• 28, 29 et 30 août 1915

    [28 août] Ce matin je vais à la cathédrale aux obsèques de monsieur Henri Laboissière, négociant en bois, père de Mme Denoël, une dévouée infirmière de notre ambulance 1 bis.

    Je rencontre ce matin mon confrère Guenet, en permission, il a « bonne mine ». J’ai rencontré ces jours derniers M. Augé, peintre à Saint Gervais, lui, avait « mauvaise mine ».

    Pas de lettre de Charlot depuis plusieurs jours.

    Mon excellent confrère M. Lafargue a employé ses loisirs forcés à dresser le plan de ce que Blois « aurait pu être en 1914 ». Il me fait l’hommage de son œuvre en m’en envoyant un exemplaire.

    C’est une œuvre d’artiste et de Blésois.

    Blois, ville d’art, véritable musée de la Renaissance, devait être artistement conçue. Hélas ! Toutes les administrations qui se sont succédé - celle de M. Eugène Riffault exceptée – n’ont fait que gâcher le « reliquaire d’art » qu’était Blois. Crimes sur crimes ont été commis ! Peut-on se servir d’autres mots quand on voit ce qui a été fait des merveilleux jardins du Roi et de l’enclos des Lices !

    Cette horrible forteresse qu’est l’école de l’avenue Victor-Hugo, cette gare de trente-sixième ordre de la ligne d’Herbault ! C’est de la goujaterie sans pareille ! Et tant d’autres choses !!...

     

    6_Fi_018_01688

    Blois.- Avenue Victor Hugo et école.- 6 Fi 18/1688. AD41

     

    Hélas ! Beaucoup de choses sont perdues, tout remède est vain, mais d’autres peuvent être sauvées de l’incurie bête de nos édiles. M. Lafargue leur trace nettement le travail. Sa conception est celle d’un artiste, mais sa conception, aussi, est celle d’un Blésois, et elle est pratique et réalisable.

    On ne peut que féliciter mon éminent confrère de sa savante et belle étude.

    [29 août] Aujourd’hui dimanche célébration de la fête de Saint Louis. Saint Louis, roi de France, protégez, sauvez la France !...

    M. Daveau[1], garde voie en Seine-et-Marne, m’envoie une carte représentant « La passerelle en bois de la propriété de Mme Delbet, indiqué aux Allemands par une domestique et où passèrent 18 000 hommes, lors de la marche sur Paris, il y a un an ! »

    Âgée et souffrante, Mme Delbet fut forcée par les brutes d’officiers boches d’assister, écœurée et épouvantée, au défilé de ces 18 000 sauvages.

    C’est donc une carte intéressante.

    M. Daveau me dit qu’il a fait bon voyage de retour à son poste de garde voie et qu’il a repris son service. « Daveau G.V.C. poste 21. Cormeaux, par La Ferté-Gaucher (Seine-et-Marne). »

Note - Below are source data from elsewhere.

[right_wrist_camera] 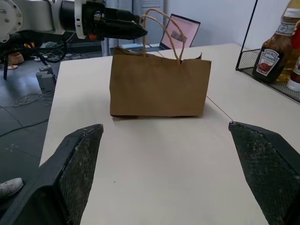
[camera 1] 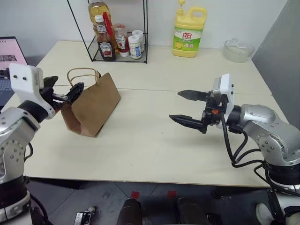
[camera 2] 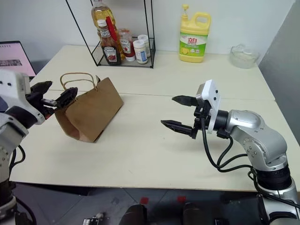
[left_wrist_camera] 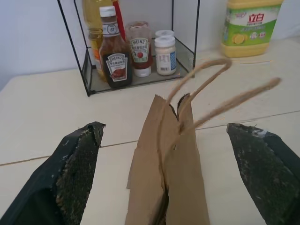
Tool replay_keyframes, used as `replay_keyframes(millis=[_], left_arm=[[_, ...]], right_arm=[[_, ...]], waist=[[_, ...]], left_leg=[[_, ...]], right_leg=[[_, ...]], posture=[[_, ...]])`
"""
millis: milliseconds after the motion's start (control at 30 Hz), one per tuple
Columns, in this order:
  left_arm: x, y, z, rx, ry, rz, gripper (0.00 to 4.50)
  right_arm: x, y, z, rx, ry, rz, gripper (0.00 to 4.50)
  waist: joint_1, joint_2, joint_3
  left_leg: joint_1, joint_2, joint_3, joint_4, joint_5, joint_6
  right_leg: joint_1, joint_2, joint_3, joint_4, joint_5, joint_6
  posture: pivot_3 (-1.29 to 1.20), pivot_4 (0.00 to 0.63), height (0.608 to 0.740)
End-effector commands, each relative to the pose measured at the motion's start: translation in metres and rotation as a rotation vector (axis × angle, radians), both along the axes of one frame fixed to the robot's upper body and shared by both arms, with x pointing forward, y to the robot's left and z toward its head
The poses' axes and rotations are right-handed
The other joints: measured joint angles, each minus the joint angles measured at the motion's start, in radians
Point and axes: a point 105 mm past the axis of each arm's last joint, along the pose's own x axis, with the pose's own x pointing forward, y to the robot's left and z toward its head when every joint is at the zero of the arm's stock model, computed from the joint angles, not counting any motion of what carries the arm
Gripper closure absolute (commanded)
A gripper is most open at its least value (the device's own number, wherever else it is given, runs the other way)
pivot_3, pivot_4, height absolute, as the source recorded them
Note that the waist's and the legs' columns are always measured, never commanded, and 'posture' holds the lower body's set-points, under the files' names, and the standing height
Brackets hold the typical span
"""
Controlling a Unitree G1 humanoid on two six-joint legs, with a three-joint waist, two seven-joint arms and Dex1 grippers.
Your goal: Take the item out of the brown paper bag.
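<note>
1. Creased brown kraft paper bag with twisted loop handles [camera 1: 91, 105] is stood upright near the table's left edge; the item inside cannot be seen
2. Left gripper [camera 1: 65, 95] is spread wide at the bag's rim
3. Right gripper [camera 1: 187, 107] is spread wide over bare pale wooden table [camera 1: 154, 145], well apart from the bag

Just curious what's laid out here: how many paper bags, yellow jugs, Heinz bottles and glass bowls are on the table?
Paper bags: 1
Yellow jugs: 1
Heinz bottles: 2
Glass bowls: 1
Total: 5
</note>
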Motion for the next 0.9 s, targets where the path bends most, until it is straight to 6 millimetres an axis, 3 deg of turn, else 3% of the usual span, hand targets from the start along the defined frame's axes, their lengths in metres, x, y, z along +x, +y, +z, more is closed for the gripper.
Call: replay_keyframes(millis=[33,67,167,567,900], left_arm=[[0.006,-0.005,0.015,0.053,-0.031,-0.044,0.01],[0.009,-0.007,0.016,0.064,-0.032,-0.052,0.01],[0.014,-0.011,0.019,0.076,-0.038,-0.077,0.61],[0.019,-0.011,0.03,0.104,-0.065,-0.083,4.46],[0.026,-0.021,0.038,0.162,0.01,-0.3,4.49]], right_arm=[[-0.007,-0.002,0.015,0.021,-0.061,-0.003,0.0],[-0.008,-0.003,0.014,0.021,-0.061,-0.008,0.0],[-0.009,-0.006,0.013,0.019,-0.059,-0.023,0.0],[-0.01,-0.01,0.009,0.02,-0.054,-0.05,0.0],[-0.018,-0.011,-0.002,-0.038,-0.069,-0.01,0.0]], waist=[[0.0,0.0,0.0],[0.0,0.0,0.0],[0.0,0.0,0.0],[0.0,0.0,0.0],[0.002,0.001,0.002]], left_leg=[[0.0,0.0,0.0,0.0,0.0,0.0],[0.0,0.0,0.0,0.0,0.0,0.0],[0.0,0.0,0.0,0.0,0.0,0.0],[0.0,0.0,0.0,0.0,0.0,0.0],[-0.001,0.0,0.0,0.0,0.0,0.0]], right_leg=[[0.0,0.0,0.0,0.0,0.0,0.0],[0.0,0.0,0.0,0.0,0.0,0.0],[0.0,0.0,0.0,0.0,0.0,0.0],[0.0,0.0,0.0,0.0,0.0,0.0],[0.0,0.0,0.0,0.0,0.0,0.0]], posture=[[0.0,0.15,0.74],[0.0,0.15,0.74],[0.0,0.15,0.74],[0.0,0.15,0.74],[0.0,0.15,0.74]])
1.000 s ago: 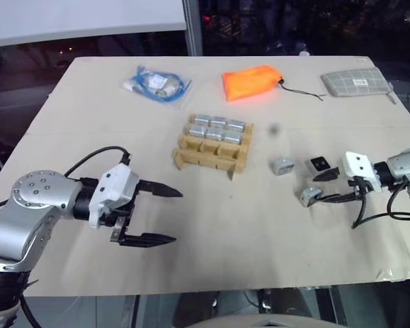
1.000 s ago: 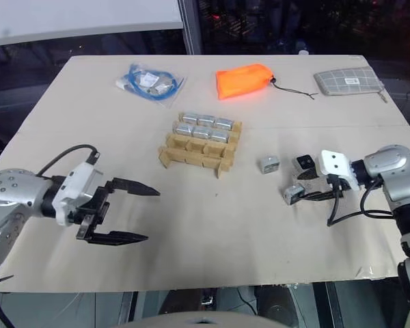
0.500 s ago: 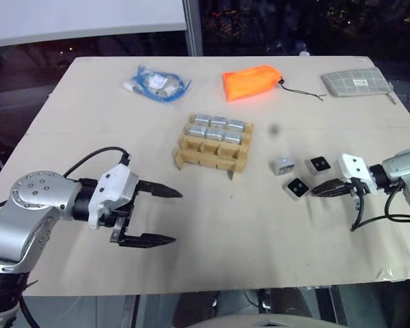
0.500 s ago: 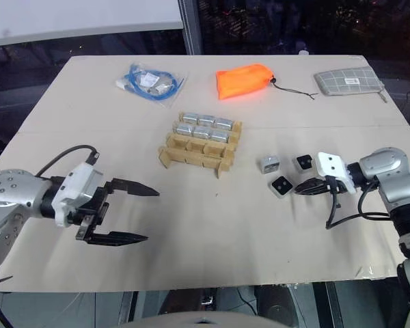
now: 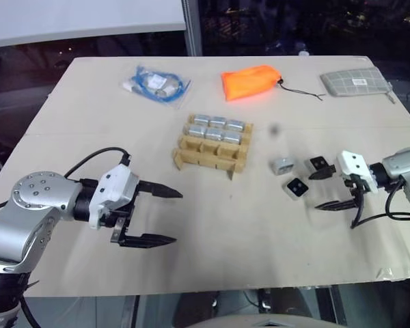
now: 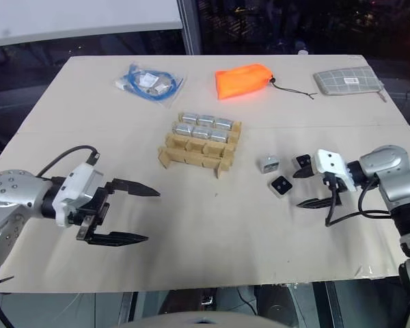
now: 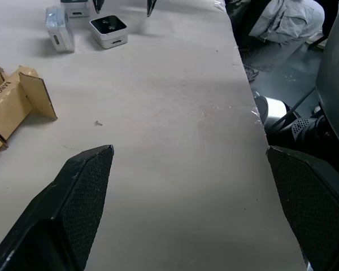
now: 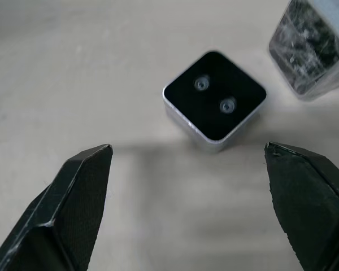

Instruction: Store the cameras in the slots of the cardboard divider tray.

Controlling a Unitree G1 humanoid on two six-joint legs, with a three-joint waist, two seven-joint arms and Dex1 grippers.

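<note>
Left hand [image 5: 152,216]: hovering over the bare near-left worktop [image 5: 212,232], its two black ribbed fingers spread wide, holding nothing.
Blue cable bag [image 5: 154,84]: lying at the far left, a clear crinkled pouch with coiled blue wire inside.
Cardboard divider tray [image 5: 212,146]: sitting mid-worktop, tan interlocking strips; the two far rows are showing six silver-grey cubes [image 5: 218,128], and the near row is looking empty.
Orange pouch [image 5: 251,81]: lying beyond the tray, soft fabric with a drawstring.
Loose cameras: three resting right of the tray, well apart from it — one silver-sided [image 5: 282,165], one with its black two-lens face up [image 5: 296,187], one black-faced [image 5: 318,163] just beside the right hand.
Right hand [image 5: 322,189]: hanging low over the worktop with fingers spread, gripping nothing; the glossy lens-up cube is lying just ahead between them.
Step in hand: seemingly lining up a pick of that cube.
Next move: likely calling for advancing, pinching its smooth flat sides squarely, then carrying it to a near-row slot.
</note>
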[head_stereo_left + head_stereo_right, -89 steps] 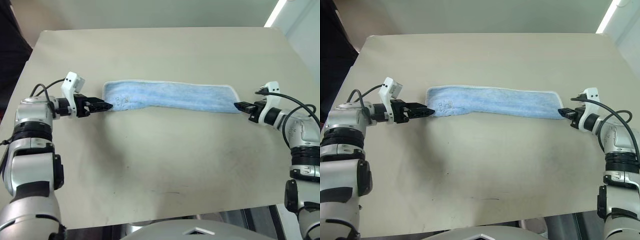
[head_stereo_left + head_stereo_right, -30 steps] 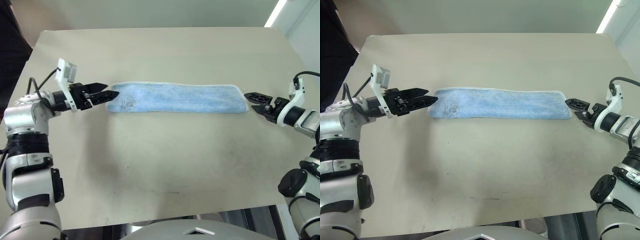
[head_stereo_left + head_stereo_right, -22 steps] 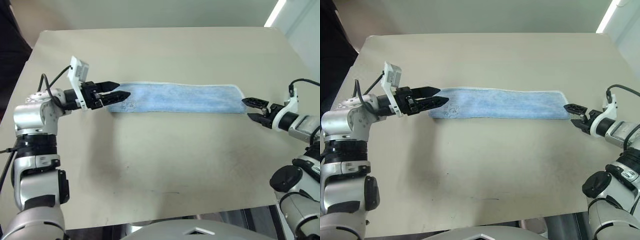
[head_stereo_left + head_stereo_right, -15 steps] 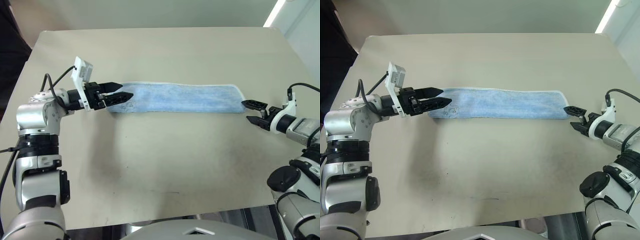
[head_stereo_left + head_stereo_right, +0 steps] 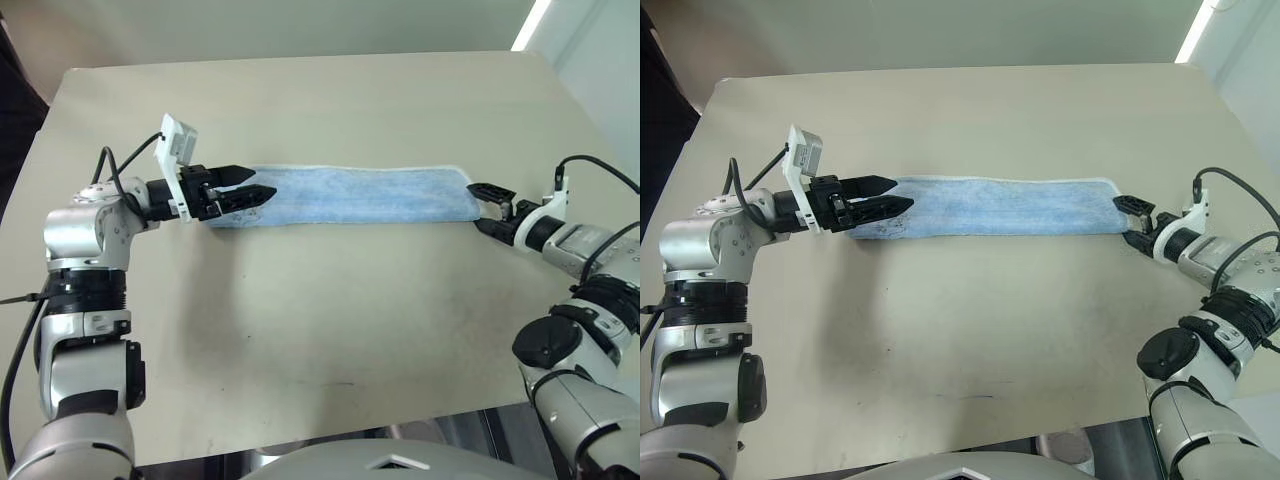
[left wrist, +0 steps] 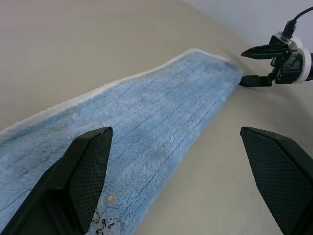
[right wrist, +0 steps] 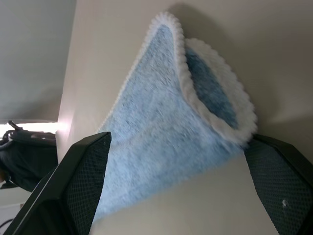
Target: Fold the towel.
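Here, both arms frame a towel already folded into a long strip.
Table front: bare tan table (image 5: 330, 330) nearest the robot, wide open room for swinging an end over.
Left gripper (image 5: 262, 192): fingers spread and empty, poised over the strip's left end, by the small dark mark.
Right gripper (image 5: 478, 207): released too, fingers straddling the right end at table level; the wrist view shows two layers gaping there.
Towel (image 5: 360, 193): lies flat across mid-table, reaching from one gripper to the other.
Handling: likely light, soft and floppy; it should sag and drag, so pinch both layers at the stitched end corners.
Far side: clear tabletop beyond; the table's right edge lies near the right arm.
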Tool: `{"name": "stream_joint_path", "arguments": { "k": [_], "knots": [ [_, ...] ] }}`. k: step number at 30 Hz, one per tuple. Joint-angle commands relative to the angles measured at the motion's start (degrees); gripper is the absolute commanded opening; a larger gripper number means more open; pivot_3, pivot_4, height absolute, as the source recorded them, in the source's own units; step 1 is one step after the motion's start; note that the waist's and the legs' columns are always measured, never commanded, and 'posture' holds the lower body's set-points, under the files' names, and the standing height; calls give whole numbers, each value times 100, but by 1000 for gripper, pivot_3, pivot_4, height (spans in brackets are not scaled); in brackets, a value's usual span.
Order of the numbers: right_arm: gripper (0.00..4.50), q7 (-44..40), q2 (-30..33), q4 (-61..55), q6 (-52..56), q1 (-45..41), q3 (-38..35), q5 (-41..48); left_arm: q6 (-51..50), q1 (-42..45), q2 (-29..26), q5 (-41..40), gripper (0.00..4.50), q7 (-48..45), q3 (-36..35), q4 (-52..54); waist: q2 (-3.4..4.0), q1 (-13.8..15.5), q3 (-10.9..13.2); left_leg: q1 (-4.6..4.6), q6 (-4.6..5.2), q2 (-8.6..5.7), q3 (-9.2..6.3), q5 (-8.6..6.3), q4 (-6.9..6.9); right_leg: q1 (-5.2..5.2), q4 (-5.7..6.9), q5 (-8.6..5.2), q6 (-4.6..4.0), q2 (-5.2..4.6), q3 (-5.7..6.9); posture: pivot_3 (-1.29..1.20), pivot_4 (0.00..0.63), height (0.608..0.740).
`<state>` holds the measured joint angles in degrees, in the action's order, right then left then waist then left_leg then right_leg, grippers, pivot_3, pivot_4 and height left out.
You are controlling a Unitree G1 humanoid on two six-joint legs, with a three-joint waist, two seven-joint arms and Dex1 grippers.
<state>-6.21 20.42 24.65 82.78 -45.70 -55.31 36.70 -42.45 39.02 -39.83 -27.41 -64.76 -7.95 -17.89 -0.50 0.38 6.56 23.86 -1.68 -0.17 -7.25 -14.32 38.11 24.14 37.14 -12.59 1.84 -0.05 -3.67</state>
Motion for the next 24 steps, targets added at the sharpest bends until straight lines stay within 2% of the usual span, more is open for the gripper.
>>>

    Henri Corbin, menuisier, rue Musnier, retourne au front et vient me dire « au revoir ». Je lui souhaite de le revoir bientôt.

    Aujourd’hui, à 3 h, à Blois, le général Maunoury, le vainqueur de la bataille de la Marne, vient remettre la croix de la Légion d’honneur et la croix de guerre au sous-lieutenant Leblond, blessé grièvement le 9 juin, à l’assaut de Neuville-Saint-Vaast, amputé de la jambe droite, hospitalisé à l’ambulance 115 installée, à Blois, dans l’ancien évêché. Monseigneur Mélisson, assisté de M. le chanoine Augereau, aumônier de l’ambulance 115, vient assister à la cérémonie et pénètre, pour la première fois, dans le palais épiscopal qui a abrité, pendant de longues années, de monseigneur de Berthier à monseigneur Laborde, de 1697 à 1906, les évêques de Blois. Coïncidence et rapprochement. Monseigneur salue le glorieux blessé, le général Maunoury, aveugle, [est] conduit par la générale Maunoury.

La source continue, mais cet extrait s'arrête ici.